Why do greater certainty and more control only heighten our fear for what remains outside our control—especially if the possibilities are so improbable?

—Bob Cutillo, MD

It is a curious thing that health care, whose very existence was once solely predicated upon helping people, has become an intimidating, monolithic, even frightening system that nobody fully understands and that can even ruin people physically, financially, and emotionally. It is not that anyone sets out with an evil gleam in his or her eye seeking to scuttle the lives of the medically needy; instead, we have arrived at the current state of health care rather unintentionally. The root problem is that we believe our health to be a possession to which we are entitled and our health care a service which we have purchased, and thus are owed good service.

This is at least the thesis of the recent book Pursuing Health in an Anxious Age by Dr. Bob Cutillo, a physician for the Colorado Coalition for the Homeless in Denver, Colorado. it is true, of course, that when you or I go to the doctor we do expect competent and accurate diagnosis of any issues we are suffering from. What happens, though, when the diagnosis is something that cannot be treated? We may rage and splutter at the doctor as if we are being short shrifted, but this belies the fact that we have forgotten that health is a gift, not a possession. Nobody receives a guarantee in the birthing room that he or she will live a long, healthy, and disease-free life. Every healthy day we live is undeserved.

31qfo2suwml-_sy344_bo1204203200_With a certain amount of irony, it is this acceptance of our true lot in life that actually leads to a better relationship with our health. Life is a gift, and when a doctor, medicine, drug, or procedure restores us back to health this is also a gift. When we receive the news that a chronic condition is incurable or that death is knocking at the door, we can receive that news with sorrow, but also with a certain measure of peace and contentment, because every good day we have ever lived has been given to us.

I personally have a complicated relationship with the medical establishment; luckily I only have ever been to the doctor for something really serious a couple of times, but the heartache of sickness and death is not far from any one of us. I have lived my life in the peculiar valley that many others dwell in; on the one hand there are those who insist that everything about the medical establishment is good and ought to be accepted uncritically if it is uttered from the doctor’s lips. On the other hand, there are those who swear off anything and everything that has to do with the AMA; healthy living is a specific formula of nutrition, vitamins, essential oils, natural remedies, and even things like homeopathy and reflexology. To be honest, one of the reasons I picked up Dr. Cutillo’s book was to see if he might provide a way forward.

Reading Pursuing Health in an Anxious Age did not automatically reconcile these two groups in my mind or even provide me with an obvious third way, but Dr. Cutillo did help me recognize and understand that the posture of control is evident in both of these groups—they just disagree on how to control life. Viewing life as a gift, however, offers a certain amount of liberty in both. You can receive the diagnosis from the doctor without being disillusioned when the news is bad.

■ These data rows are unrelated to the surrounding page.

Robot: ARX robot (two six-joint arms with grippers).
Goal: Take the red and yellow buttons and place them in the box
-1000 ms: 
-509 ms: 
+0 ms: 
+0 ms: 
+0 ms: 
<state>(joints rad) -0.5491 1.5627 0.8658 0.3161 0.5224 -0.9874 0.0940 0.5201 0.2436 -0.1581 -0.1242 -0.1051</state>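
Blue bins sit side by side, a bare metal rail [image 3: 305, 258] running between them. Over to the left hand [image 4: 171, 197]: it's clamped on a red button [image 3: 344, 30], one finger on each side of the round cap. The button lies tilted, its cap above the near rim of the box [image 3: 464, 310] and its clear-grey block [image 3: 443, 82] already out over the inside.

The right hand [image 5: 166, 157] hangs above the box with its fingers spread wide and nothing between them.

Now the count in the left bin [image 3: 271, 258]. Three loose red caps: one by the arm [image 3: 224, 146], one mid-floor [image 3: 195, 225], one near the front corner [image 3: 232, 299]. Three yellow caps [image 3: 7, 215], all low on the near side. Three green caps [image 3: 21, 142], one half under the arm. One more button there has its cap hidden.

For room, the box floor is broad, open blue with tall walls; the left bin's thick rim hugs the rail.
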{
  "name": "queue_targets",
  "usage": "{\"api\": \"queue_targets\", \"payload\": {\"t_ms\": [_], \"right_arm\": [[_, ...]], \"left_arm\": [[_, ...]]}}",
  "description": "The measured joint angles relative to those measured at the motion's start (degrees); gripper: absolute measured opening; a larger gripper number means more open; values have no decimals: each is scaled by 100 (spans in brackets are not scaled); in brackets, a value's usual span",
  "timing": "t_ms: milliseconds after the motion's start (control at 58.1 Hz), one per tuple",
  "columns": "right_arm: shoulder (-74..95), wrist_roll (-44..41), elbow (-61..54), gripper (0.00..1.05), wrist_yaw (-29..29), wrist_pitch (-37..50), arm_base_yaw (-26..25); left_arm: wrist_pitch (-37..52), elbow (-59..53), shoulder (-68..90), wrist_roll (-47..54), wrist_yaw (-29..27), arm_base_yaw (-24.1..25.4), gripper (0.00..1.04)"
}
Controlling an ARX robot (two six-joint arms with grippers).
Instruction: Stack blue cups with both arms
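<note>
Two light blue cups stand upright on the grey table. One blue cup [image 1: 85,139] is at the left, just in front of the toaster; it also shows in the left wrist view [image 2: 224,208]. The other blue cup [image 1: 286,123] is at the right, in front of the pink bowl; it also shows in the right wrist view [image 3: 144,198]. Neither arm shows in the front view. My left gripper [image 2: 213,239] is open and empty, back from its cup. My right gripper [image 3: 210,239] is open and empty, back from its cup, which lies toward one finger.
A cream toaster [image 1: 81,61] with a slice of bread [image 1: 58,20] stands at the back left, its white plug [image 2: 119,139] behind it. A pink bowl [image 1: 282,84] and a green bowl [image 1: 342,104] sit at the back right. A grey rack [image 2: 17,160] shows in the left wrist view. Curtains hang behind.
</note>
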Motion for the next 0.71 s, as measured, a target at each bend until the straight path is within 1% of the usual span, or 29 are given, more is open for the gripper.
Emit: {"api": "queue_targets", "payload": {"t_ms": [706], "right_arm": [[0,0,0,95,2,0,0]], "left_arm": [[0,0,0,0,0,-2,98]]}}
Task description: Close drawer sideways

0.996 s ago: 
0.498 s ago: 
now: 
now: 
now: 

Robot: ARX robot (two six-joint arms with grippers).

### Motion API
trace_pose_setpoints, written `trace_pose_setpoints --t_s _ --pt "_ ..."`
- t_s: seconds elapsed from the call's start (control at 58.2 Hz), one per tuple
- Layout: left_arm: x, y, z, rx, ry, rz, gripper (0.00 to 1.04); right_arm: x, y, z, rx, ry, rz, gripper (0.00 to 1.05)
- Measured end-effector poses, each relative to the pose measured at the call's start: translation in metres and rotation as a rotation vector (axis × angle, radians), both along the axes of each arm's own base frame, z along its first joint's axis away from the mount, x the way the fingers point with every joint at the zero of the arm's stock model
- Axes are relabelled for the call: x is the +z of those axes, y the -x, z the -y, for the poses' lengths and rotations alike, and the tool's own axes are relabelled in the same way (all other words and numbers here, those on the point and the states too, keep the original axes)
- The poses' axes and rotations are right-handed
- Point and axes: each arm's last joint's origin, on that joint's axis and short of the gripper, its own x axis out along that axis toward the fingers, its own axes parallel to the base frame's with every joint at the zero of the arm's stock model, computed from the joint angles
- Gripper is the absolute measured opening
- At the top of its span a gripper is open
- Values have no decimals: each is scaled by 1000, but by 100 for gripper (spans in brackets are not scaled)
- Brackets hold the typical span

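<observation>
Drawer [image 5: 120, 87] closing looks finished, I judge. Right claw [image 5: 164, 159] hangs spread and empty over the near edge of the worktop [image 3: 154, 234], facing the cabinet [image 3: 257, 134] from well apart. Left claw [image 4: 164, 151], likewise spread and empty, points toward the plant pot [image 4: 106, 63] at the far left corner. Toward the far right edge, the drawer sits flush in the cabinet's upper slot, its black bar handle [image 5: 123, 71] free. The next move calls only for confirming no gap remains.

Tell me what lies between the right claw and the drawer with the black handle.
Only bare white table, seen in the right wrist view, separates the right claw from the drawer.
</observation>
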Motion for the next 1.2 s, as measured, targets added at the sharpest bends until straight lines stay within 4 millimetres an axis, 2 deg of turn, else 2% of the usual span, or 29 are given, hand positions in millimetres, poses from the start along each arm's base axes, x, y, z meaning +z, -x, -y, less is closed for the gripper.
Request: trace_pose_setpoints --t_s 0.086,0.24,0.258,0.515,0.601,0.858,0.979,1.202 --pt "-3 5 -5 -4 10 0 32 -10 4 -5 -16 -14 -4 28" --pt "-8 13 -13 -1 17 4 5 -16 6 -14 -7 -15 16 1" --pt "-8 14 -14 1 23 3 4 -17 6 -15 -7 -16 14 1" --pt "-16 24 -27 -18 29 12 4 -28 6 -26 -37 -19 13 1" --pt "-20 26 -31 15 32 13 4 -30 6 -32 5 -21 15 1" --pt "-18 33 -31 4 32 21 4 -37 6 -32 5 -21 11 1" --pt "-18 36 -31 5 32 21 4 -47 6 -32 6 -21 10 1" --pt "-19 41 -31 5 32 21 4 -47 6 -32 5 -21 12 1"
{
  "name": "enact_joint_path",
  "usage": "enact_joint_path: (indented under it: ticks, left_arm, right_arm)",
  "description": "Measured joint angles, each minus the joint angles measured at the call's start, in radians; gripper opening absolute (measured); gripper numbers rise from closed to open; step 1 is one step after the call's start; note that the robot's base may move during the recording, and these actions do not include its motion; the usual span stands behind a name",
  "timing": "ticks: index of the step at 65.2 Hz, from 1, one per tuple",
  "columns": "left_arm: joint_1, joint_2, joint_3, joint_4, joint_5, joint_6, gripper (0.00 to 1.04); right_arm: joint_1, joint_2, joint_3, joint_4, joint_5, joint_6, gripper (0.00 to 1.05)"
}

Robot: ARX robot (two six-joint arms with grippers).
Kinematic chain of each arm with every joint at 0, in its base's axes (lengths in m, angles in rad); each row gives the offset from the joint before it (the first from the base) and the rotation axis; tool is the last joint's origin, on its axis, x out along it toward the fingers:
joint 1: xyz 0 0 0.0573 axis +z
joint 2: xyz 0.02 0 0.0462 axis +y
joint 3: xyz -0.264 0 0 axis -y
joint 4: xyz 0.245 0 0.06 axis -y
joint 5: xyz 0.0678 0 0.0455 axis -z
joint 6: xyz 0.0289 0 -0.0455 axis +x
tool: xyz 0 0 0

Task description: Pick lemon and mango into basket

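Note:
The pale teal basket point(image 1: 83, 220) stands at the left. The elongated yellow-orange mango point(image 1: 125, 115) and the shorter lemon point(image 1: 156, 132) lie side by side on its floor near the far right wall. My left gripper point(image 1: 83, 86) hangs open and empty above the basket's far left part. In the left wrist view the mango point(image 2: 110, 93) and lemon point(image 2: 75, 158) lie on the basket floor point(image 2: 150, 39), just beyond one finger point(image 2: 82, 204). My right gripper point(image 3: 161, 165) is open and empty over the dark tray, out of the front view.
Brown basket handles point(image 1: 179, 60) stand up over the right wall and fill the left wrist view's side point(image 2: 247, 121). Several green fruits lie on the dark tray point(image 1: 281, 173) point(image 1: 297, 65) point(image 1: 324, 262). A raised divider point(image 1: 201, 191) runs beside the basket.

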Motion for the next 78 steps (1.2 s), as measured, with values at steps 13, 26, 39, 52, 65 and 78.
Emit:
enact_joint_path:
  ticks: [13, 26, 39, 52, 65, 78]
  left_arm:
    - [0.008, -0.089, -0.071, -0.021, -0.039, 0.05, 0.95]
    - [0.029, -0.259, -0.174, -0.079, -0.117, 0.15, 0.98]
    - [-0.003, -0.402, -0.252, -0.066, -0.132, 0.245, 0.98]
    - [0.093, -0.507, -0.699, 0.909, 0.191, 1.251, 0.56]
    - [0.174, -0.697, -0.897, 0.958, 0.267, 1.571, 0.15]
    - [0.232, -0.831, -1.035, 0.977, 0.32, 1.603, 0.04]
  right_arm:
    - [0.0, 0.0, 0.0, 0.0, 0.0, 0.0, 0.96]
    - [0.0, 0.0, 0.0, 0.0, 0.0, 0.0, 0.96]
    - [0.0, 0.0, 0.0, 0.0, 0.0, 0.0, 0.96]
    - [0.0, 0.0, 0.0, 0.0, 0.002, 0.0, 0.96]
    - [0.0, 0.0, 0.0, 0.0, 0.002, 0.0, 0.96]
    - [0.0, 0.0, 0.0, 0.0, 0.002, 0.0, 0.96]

If I have any critique to offer of the book, it’s that its target audience is not always clear. Sometimes it’s as if Cutillo is writing to medical professionals, and sometimes to laypeople. The result is a book that feels at some points laser-focused in its intent and at other points simply over my head. That is a relatively small critique, however, and in general there is plenty of food for thought for any reader. Though I would hesitate to call this a five star book, it nevertheless is one of the most interesting, applicable, and genre-crossing books I have read this year. I highly recommend it.

You can pick up a copy on Amazon for $10 or WTS Books for $16.

DISCLAIMER: I received a copy of this book from the publisher for the purpose of a fair, unbiased review.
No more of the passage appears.